[SOLVED] ceph storage not available to a node

Which log would tell you that a monitor is blocking the communication from one client node to the ceph cluster? What's the best way to see whether the ceph monitors are blocking these two nodes that can't communicate? Again, there are no firewalls between nodes unless Proxmox inserted firewalling in recent updates that I don't know about. The cluster config is to disable the firewalls on all nodes.
 
At this point, it's looking like Ceph is blocking those clients .. there aren't any networking issues that I can see. I've verified iptables on the ceph nodes and all are empty and set to "ACCEPT" so no firewalling going on. Pings go through just fine from client node to Ceph monitor node. Communication is there but something is blocking. Are there new security measures in place in Ceph that could be loosened up to allow communication once communication is working everywhere put those security measures back in place?
 
netcat is timing out trying to connect to the monitor node but .. pinging to that same address works fine
netcat from the other nodes works though? If so, then this is where you should dig deeper.
Check if the PVE FW is enabled on any of the nodes (iptables -nvL) or if the switch / network config has an affect. Maybe the /etc/network/interfaces file has been changed on these nodes but never applied until the reboot?

Edit: Did not see the answers in the meantime. Hmm, You could check with ceph auth ls on the Ceph nodes, if the data for client.admin matches the keyring file on non working nodes.
 
Last edited:
netcat from the other nodes works though? If so, then this is where you should dig deeper.
Check if the PVE FW is enabled on any of the nodes (iptables -nvL) or if the switch / network config has an affect. Maybe the /etc/network/interfaces file has been changed on these nodes but never applied until the reboot?

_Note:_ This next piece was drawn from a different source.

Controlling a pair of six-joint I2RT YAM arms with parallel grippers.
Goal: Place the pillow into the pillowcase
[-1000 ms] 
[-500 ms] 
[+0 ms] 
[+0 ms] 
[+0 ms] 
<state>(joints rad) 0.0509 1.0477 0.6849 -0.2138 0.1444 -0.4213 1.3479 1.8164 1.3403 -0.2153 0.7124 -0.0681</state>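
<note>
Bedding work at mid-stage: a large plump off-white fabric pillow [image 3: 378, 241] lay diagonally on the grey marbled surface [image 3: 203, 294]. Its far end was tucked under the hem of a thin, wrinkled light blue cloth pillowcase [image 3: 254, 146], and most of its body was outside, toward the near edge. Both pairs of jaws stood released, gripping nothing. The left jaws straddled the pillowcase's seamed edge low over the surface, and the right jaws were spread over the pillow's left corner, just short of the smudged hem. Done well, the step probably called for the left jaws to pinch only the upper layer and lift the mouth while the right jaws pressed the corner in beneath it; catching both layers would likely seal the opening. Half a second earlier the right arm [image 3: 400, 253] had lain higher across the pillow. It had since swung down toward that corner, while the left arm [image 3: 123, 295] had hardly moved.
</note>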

Edit: Did not see the answers in the meantime. Hmm, You could check with ceph auth ls on the Ceph nodes, if the data for client.admin matches the keyring file on non working nodes.
"ceph auth ls" shows client.admin totally different from all nodes

client.admin
key: yada yada
caps: [mds] allow *
caps: [mgr] allow *
caps: [mon] allow *
caps: [osd] allow *

on the client nodes none of those "caps:" entries are there .. just the "key:" entry followed by the actual key of course
 
So this issue is partially solved at this point ... now it has turned into something else

As I previously mentioned, on July 5th, 2021 we moved our Ceph servers over to 25Gb fiber instead of 10Gb copper .. at least that's what we thought.

I turns out it seems there is a bug in the GUI of Proxmox related to ifupdown2 and applying network configuration live. On July 5th, I had changed the IPs from 10Gb NICs over to 25Gb NICs but it turns out the GUI said that there were no IPs on the 10Gb and only on the 25Gb but on the command line I find that the IPs never came off of the 10Gb NICs although in the GUI it showed that nothing was on them.

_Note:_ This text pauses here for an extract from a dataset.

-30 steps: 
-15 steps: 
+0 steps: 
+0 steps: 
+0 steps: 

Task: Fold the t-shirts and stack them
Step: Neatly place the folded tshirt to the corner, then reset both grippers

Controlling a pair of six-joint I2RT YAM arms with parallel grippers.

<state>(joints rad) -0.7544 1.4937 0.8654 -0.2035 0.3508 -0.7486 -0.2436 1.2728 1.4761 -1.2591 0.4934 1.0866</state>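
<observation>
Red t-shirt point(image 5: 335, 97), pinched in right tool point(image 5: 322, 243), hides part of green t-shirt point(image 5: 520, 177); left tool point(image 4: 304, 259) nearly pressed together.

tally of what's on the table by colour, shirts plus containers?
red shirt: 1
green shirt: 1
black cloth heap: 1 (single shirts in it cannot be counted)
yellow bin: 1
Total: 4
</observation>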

So this problem of Ceph client nodes not being able to access the Ceph storage turns out to be that the IPs actually got removed on reboot.

The question now is, is this bug in the GUI known about? and in the mean time, is there a recommendation for a smooth transition from 10Gb copper to 25Gb fiber as now I have to do the job, that took 2 hours the first time on a holiday, all over again and I don't believe I can trust the GUI to make the correct NIC IP address changes and actually correctly remove the IPs from the old NICs.

Obviously, this time, I need to be sure that Ceph and Ceph clients will all be running over the 25Gb fiber when finished with the minimal of down time.

So the whole problem turned into a networking issue caused by the Proxmox GUI giving me incorrect information. Please, don't anyone flame me for this, it's simply a statement of fact. I maintain these servers to the latest patch level and have adjusted config files and so on over the years so the cluster is healthy and Ceph is healthy. We are running Ceph on Dell R740 NVMe nodes with 17 NVMe drives per node and each drive is a single OSD. As previously mentioned, the Ceph cluster from the beginning has been IPv6 only and continues to be.

Also, as far as this bug is concerned with not removing IP addresses from NICs although the GUI shows them removed, is this issue gone in Proxmox 7.0? I understand ifupdown2 is standard for 7.0.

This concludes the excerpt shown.